5.8 We will not be liable for any loss of earnings as a result of the Goods not being available for use
5.9 You will indemnify us for all losses suffered by us arising out of your failure to use the Goods in accordance with our instructions and we will not be liable to you for any losses suffered by you arising out of use of the Goods otherwise than in accordance with our instructions.
5.10 We will not be liable to you or be regarded as being in breach of the Contract if there is delay or failure to carry out any of our obligations and the delay or failure arises out of any cause beyond our reasonable control.
5.11 This warranty is not transferable
6. GENERAL
6.1 You may not assign the benefit of the Contract without our prior written consent.
6.2 Any notice required or permitted to be given under the Contract shall be in writing addressed to the other party at its principal place of business or such other address as may at the relevant time have been notified to the party giving the notice in accordance with this paragraph.
6.3 If any provision of the Contract is held by any competent authority to be invalid or unenforceable in whole or in part the validity of the other provisions of the Contract and the remainder of the provision in question shall not be affected.
6.4 We may obtain, hold and disclose information about you for the purposes of performing our obligations to you under the Contract, evaluating your potential financial needs, to prevent and detect fraud, for any purpose required by any regulatory authority, to conduct market research and for marketing to you other products and services which we believe may be of interest to you. We may disclose any information about you, to licensed credit reference agencies, to any regulatory authority and to any person we are considering transferring any of our rights and/or obligations under the Contract. You consent to our using your information in this manner. We may also disclose your information to third parties to enable those persons to market their products and services to you although we will not do this if you notify us in writing that you do not wish us to do so.
6.5 The Contract shall be governed by the laws of England and Wales and in the case of the USA, Florida, and we and you hereby agree to submit to the non-exclusive jurisdiction of these courts in connection with any dispute or other matter arising out of the Contract.

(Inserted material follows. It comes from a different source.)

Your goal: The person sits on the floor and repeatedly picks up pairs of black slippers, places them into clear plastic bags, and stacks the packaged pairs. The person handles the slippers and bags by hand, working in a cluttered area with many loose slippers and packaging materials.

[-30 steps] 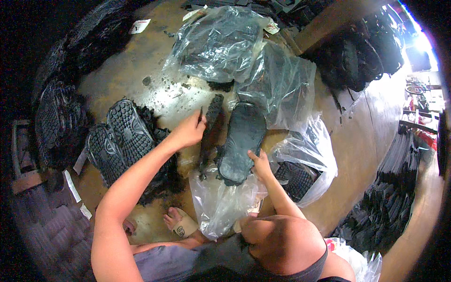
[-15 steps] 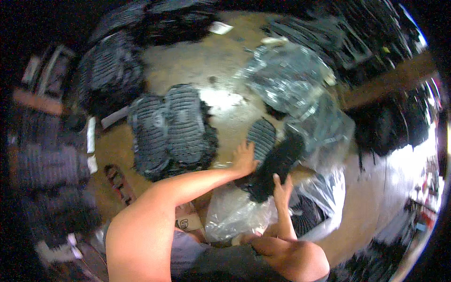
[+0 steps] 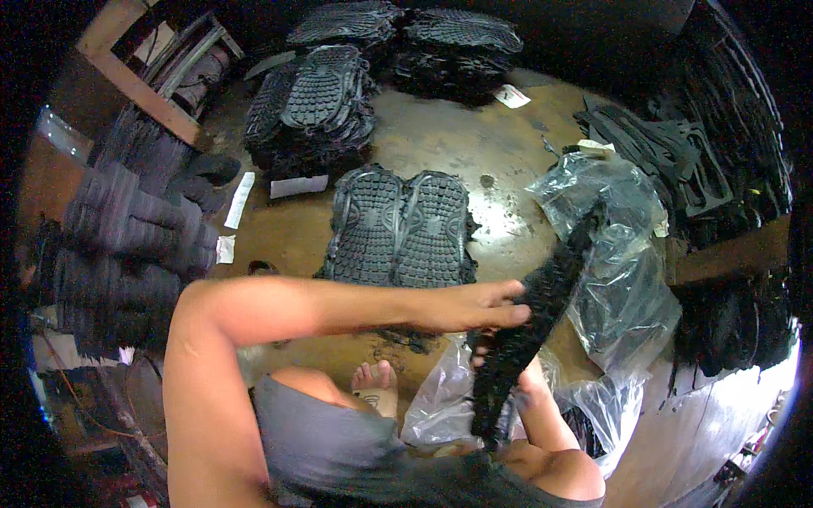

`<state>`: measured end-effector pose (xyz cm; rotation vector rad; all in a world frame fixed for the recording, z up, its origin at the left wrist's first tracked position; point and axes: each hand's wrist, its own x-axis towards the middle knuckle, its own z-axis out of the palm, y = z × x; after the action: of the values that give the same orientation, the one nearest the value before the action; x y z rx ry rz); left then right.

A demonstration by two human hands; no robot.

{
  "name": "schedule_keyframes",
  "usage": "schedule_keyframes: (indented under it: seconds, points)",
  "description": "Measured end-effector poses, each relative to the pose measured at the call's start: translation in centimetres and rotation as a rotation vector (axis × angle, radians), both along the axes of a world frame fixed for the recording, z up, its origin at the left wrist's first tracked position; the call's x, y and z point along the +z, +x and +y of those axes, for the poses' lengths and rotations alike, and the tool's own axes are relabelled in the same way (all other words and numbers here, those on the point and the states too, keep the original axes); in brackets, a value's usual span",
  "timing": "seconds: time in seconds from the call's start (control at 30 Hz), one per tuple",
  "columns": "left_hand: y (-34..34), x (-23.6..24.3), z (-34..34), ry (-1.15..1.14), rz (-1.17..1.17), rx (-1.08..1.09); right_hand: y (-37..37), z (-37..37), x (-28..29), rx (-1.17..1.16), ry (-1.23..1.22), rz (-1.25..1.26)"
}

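Between the two hands: a black sole piece [image 3: 542,309], raised above the floor [image 3: 423,127] toward its near edge, slanting and turned almost edge-on; motion blur hides its finer detail.
Right hand [image 3: 533,385]: on the piece's far side, fingertips curled round its left side; this grip holds the piece, probably taking most of its weight.
Left hand [image 3: 476,306]: thumb and fingers at the piece's left edge; I cannot tell whether this grip pinches or only touches, but it seems placed to steady the tilt.
Plastic sheet [image 3: 440,394]: low, toward the floor's near edge, perhaps spread to keep soles off dirt.
Paired stacks [image 3: 368,229]: just beyond the left forearm [image 3: 339,305], treads up, side by side, likely for easy reach.
Plastic wrapping [image 3: 627,305]: toward the floor's right edge, probably shielding goods.
Far stack [image 3: 326,89]: near the floor's far edge, laid flat, presumably for stability.
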<state>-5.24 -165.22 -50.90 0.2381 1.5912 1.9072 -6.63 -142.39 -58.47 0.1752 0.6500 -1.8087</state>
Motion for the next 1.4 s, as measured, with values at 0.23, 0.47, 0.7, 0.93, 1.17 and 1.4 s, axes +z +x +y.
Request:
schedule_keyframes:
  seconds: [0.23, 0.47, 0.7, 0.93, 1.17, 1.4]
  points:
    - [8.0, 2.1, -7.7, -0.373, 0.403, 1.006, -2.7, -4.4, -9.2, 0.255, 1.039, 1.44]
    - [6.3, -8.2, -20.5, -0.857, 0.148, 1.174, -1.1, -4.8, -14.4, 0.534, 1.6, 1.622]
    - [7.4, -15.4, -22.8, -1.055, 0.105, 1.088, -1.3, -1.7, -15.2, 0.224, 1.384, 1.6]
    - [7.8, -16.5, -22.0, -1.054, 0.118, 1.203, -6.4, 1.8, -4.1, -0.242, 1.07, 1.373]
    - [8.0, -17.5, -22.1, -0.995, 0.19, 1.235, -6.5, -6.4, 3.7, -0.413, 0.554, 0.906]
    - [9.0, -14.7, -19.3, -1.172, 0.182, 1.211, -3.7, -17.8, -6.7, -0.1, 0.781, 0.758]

6.6 All Intellectual Property in the Goods shall remain vested in us. You agree that you will keep our Intellectual Property strictly confidential and shall not use the same except for the purposes of the proper use of the Goods.
7. GLOSSARY OF TERMS
7.1 In these General Terms and in the Contract:
“Contract” means the contract between you and us generated by us accepting the offer made by you in your Order, incorporating our Quotation and these General Terms of Sale;
“Goods” means the goods (including any instalment of the goods or any part of them) which the Company is to supply in accordance with the Contract;
“Intellectual Property” means patents, trade marks, service marks, copyright, registered designs, design rights, know how and all other intellectual property rights of any description in any country;
“Order” means your order in writing for Goods;
“Quotation” means our non-binding indication in writing of the terms on which we might, subject to contract, be prepared to supply the Goods;
“we”, “us” or “our” means Explanar Ltd, a limited company with registered number 08215772 whose registered place of business is at 1 Seebeck Place, Milton Keynes, MK5 8FR.
“writing” includes, where the Contract is to be formed using the medium of our website, any form of electronic communication which we may specify for interaction with our website;
“you” or “your” means the person(s) named as the customer(s) on the Order.
The headings in these General Terms are for convenience only and shall not affect their interpretation.
NOTE:
UK Registered Office: 1 Seebeck Place, Milton Keynes, MK5 8FR.